Ulintz Peter J, Zhu Ji, Qin Zhaohui S, Andrews Philip C
National Resource for Proteomics and Pathways, School of Public Health, University of Michigan, Ann Arbor, Michigan 48109, USA.
Mol Cell Proteomics. 2006 Mar;5(3):497-509. doi: 10.1074/mcp.M500233-MCP200. Epub 2005 Nov 30.
Manual analysis of mass spectrometry data is a current bottleneck in high throughput proteomics. In particular, the need to manually validate the results of mass spectrometry database searching algorithms can be prohibitively time-consuming. Development of software tools that attempt to quantify the confidence in the assignment of a protein or peptide identity to a mass spectrum is an area of active interest. We sought to extend work in this area by investigating the potential of recent machine learning algorithms to improve the accuracy of these approaches and as a flexible framework for accommodating new data features. Specifically we demonstrated the ability of boosting and random forest approaches to improve the discrimination of true hits from false positive identifications in the results of mass spectrometry database search engines compared with thresholding and other machine learning approaches. We accommodated additional attributes obtainable from database search results, including a factor addressing proton mobility. Performance was evaluated using publically available electrospray data and a new collection of MALDI data generated from purified human reference proteins.
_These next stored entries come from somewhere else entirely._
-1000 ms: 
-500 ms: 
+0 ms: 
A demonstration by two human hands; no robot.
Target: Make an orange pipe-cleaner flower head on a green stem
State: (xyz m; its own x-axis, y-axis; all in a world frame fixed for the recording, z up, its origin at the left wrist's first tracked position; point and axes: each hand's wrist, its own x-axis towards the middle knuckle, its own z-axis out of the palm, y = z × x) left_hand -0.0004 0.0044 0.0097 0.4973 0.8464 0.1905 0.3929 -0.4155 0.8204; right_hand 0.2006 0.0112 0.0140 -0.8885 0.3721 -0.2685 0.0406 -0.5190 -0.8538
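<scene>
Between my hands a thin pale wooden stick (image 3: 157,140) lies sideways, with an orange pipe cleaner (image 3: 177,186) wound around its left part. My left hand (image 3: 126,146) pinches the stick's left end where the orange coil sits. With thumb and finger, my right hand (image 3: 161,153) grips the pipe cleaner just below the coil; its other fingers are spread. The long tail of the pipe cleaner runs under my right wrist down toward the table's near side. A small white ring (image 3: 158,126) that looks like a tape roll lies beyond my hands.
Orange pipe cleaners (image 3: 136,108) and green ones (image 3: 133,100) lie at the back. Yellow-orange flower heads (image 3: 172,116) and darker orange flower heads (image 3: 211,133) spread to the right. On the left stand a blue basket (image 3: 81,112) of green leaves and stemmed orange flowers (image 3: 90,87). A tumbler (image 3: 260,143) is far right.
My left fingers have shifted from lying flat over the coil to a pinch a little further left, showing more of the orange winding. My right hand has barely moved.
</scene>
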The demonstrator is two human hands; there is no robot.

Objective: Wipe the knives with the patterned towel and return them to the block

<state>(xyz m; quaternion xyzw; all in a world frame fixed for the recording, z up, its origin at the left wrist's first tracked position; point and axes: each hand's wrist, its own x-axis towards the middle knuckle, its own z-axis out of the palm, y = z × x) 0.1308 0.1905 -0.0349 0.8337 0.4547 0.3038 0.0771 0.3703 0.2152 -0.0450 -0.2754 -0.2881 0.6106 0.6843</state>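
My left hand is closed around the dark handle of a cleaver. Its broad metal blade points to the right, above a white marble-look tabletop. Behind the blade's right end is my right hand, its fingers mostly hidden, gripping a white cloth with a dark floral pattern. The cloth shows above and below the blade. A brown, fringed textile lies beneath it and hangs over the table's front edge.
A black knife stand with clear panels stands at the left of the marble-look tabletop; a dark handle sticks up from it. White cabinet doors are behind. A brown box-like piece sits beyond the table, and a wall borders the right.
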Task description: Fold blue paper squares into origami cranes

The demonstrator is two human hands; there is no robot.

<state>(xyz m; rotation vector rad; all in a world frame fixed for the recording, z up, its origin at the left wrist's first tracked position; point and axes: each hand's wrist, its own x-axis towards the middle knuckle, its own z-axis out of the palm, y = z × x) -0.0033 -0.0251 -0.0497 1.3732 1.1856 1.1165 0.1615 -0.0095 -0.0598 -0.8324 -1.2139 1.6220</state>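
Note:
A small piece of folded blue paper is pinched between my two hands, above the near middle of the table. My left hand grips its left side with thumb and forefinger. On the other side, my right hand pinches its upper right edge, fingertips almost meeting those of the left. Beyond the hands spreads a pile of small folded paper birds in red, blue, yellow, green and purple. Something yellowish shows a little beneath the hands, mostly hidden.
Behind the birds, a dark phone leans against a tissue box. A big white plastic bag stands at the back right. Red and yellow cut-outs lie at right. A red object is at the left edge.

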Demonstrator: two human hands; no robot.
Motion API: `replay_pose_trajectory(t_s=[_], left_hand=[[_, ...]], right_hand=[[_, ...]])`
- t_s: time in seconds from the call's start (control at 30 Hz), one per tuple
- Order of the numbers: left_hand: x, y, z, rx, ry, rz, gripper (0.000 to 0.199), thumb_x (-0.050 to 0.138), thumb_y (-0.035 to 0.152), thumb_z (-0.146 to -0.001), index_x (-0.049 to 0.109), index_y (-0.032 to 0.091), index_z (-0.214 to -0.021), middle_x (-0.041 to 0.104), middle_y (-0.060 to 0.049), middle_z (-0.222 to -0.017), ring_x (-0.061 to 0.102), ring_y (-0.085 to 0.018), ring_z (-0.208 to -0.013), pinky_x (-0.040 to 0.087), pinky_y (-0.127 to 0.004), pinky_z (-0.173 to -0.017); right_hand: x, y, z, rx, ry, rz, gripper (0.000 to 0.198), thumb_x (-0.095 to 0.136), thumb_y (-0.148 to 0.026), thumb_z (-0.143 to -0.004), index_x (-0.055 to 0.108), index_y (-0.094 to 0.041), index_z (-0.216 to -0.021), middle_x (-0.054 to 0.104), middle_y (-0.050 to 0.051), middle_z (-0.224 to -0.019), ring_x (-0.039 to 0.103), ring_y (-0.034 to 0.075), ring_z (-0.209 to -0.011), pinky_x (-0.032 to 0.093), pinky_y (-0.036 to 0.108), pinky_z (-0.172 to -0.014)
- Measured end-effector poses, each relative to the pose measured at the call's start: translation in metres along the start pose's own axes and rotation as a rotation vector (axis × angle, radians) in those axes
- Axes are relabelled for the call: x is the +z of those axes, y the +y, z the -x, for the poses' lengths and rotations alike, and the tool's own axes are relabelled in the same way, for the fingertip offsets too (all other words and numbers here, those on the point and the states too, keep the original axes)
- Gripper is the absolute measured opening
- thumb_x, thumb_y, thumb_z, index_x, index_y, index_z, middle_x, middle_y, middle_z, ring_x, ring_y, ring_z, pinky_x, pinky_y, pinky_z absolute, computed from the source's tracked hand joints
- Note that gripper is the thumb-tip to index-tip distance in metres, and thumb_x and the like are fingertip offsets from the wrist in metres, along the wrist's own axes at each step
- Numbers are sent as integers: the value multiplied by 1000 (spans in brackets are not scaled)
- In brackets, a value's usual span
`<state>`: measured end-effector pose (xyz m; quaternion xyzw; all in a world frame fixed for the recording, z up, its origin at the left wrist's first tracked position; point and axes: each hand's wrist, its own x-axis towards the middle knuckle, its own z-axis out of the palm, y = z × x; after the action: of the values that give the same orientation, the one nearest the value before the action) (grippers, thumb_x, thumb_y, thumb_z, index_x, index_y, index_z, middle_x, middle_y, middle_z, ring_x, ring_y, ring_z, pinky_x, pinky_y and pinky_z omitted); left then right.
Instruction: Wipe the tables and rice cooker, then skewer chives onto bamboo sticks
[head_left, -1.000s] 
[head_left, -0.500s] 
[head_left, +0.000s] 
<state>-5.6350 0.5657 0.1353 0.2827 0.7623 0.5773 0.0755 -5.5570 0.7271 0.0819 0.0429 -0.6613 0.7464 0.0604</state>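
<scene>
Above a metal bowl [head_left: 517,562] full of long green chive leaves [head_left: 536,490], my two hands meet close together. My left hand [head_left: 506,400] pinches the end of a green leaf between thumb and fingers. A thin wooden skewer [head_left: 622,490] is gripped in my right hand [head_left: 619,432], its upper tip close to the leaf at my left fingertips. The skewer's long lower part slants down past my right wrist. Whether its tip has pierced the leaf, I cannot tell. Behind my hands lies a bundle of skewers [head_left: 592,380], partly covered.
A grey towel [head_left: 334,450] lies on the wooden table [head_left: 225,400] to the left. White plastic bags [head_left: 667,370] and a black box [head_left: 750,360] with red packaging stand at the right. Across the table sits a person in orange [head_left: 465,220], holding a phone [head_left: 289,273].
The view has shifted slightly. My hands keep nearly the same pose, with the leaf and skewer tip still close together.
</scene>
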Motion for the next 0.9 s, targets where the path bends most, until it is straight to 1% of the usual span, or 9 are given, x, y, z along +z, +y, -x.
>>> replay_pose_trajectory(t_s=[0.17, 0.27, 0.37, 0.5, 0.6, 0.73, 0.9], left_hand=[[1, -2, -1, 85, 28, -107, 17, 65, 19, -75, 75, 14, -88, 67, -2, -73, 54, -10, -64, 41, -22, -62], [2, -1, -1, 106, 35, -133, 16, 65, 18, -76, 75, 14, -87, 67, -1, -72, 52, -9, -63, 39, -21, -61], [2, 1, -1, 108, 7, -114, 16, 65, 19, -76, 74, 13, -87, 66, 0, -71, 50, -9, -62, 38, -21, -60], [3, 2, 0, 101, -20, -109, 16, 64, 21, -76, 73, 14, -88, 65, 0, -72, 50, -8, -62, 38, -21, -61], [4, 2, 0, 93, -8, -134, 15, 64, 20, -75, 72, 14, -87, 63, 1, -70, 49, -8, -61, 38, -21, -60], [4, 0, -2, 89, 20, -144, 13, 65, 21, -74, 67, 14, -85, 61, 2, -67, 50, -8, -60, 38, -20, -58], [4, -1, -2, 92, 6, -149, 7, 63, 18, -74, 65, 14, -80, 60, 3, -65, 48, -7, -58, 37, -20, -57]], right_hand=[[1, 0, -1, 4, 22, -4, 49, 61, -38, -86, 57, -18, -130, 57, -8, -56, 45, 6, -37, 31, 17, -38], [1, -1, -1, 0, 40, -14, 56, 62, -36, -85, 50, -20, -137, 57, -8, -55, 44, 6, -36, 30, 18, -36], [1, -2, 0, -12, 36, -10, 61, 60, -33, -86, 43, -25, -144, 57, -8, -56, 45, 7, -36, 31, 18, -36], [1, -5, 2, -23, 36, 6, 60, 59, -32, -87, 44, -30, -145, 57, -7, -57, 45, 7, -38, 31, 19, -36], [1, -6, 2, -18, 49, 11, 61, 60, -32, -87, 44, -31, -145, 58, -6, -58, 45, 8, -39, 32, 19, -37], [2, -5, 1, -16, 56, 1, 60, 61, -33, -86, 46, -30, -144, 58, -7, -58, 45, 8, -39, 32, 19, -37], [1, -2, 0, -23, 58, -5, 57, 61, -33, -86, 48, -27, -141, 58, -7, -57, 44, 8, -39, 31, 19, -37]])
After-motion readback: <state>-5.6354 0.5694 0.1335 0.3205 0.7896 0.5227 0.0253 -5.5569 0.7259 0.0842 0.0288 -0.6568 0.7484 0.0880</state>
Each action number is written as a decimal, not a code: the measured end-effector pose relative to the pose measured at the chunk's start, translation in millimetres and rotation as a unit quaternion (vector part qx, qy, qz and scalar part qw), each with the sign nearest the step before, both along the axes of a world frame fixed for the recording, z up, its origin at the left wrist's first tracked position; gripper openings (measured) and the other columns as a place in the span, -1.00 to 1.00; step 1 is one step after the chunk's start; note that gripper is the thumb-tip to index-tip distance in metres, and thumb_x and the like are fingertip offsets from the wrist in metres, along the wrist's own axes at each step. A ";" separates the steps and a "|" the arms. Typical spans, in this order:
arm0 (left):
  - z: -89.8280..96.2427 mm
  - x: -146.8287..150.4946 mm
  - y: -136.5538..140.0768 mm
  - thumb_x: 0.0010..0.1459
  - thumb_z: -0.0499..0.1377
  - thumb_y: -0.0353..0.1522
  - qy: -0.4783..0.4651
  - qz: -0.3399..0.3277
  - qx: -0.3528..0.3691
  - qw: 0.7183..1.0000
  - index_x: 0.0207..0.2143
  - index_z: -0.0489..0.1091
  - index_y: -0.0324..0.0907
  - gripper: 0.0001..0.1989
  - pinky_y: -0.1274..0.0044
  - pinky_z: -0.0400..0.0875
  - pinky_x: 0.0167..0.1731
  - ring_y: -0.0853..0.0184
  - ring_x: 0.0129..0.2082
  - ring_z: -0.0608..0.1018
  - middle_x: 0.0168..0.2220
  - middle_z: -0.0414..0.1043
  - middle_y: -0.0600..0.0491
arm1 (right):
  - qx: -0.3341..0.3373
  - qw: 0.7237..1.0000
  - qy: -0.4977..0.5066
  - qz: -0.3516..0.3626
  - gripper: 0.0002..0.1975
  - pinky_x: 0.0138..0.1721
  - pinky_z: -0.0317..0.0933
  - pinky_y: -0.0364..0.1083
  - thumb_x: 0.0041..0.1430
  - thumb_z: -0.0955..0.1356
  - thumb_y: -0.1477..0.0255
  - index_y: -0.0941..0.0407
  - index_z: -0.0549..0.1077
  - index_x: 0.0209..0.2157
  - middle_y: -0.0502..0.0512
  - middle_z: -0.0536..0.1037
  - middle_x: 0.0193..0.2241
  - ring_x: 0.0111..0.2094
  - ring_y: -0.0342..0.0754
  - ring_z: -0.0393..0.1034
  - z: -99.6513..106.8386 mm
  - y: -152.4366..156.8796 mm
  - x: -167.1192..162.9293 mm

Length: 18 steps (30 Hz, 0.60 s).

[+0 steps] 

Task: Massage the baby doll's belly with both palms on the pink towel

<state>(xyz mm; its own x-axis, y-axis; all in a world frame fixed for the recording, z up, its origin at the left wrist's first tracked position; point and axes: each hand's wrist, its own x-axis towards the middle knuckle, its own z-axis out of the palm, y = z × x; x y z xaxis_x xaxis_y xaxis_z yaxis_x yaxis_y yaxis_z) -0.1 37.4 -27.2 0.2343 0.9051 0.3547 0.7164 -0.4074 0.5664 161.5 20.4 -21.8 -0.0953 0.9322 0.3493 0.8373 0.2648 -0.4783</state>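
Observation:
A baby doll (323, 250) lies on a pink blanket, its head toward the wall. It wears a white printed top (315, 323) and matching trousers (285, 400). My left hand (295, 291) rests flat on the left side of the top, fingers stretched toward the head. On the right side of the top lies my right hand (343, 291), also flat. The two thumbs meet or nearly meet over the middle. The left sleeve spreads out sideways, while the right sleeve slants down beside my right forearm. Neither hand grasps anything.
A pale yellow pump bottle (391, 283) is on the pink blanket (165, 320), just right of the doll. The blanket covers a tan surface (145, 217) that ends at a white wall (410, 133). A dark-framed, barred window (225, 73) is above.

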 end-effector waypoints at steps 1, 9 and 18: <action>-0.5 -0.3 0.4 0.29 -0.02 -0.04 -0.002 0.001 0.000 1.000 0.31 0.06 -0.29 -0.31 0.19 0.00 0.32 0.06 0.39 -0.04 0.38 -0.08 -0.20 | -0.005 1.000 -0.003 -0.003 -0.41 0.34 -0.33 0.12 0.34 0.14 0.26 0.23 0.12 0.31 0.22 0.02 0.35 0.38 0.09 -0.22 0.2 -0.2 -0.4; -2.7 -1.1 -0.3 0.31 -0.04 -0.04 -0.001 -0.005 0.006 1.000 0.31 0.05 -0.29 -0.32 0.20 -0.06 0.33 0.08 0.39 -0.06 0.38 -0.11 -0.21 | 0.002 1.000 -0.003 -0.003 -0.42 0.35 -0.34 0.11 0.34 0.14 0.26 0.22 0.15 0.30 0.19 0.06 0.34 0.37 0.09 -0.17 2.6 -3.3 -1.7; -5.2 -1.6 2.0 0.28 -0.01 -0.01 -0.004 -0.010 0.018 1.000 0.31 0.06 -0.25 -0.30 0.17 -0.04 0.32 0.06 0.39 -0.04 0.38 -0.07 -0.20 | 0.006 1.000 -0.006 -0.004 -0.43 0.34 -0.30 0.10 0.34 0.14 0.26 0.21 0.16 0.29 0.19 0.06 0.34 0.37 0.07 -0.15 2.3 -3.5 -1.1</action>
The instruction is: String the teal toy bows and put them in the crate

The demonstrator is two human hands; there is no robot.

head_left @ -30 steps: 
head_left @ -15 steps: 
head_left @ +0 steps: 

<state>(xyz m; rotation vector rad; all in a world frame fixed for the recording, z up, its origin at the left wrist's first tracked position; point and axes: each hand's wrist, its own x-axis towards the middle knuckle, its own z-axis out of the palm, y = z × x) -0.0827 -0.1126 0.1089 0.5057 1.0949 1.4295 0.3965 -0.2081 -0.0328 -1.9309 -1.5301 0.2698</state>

质谱数据的人工分析是高通量蛋白质组学当前的一个瓶颈。特别是,手动验证质谱数据库搜索算法的结果可能会非常耗时。开发试图量化质谱图中蛋白质或肽段身份分配置信度的软件工具是一个备受关注的活跃领域。我们试图通过研究近期机器学习算法的潜力来扩展该领域的工作,以提高这些方法的准确性,并作为一个灵活的框架来适应新的数据特征。具体而言,我们证明了与阈值化和其他机器学习方法相比,提升算法和随机森林方法能够提高质谱数据库搜索引擎结果中真阳性识别与假阳性识别之间的区分度。我们纳入了可从数据库搜索结果中获得的其他属性,包括一个涉及质子迁移率的因子。使用公开可用的电喷雾数据和从纯化的人类参考蛋白质生成的新的基质辅助激光解吸电离(MALDI)数据集合对性能进行了评估。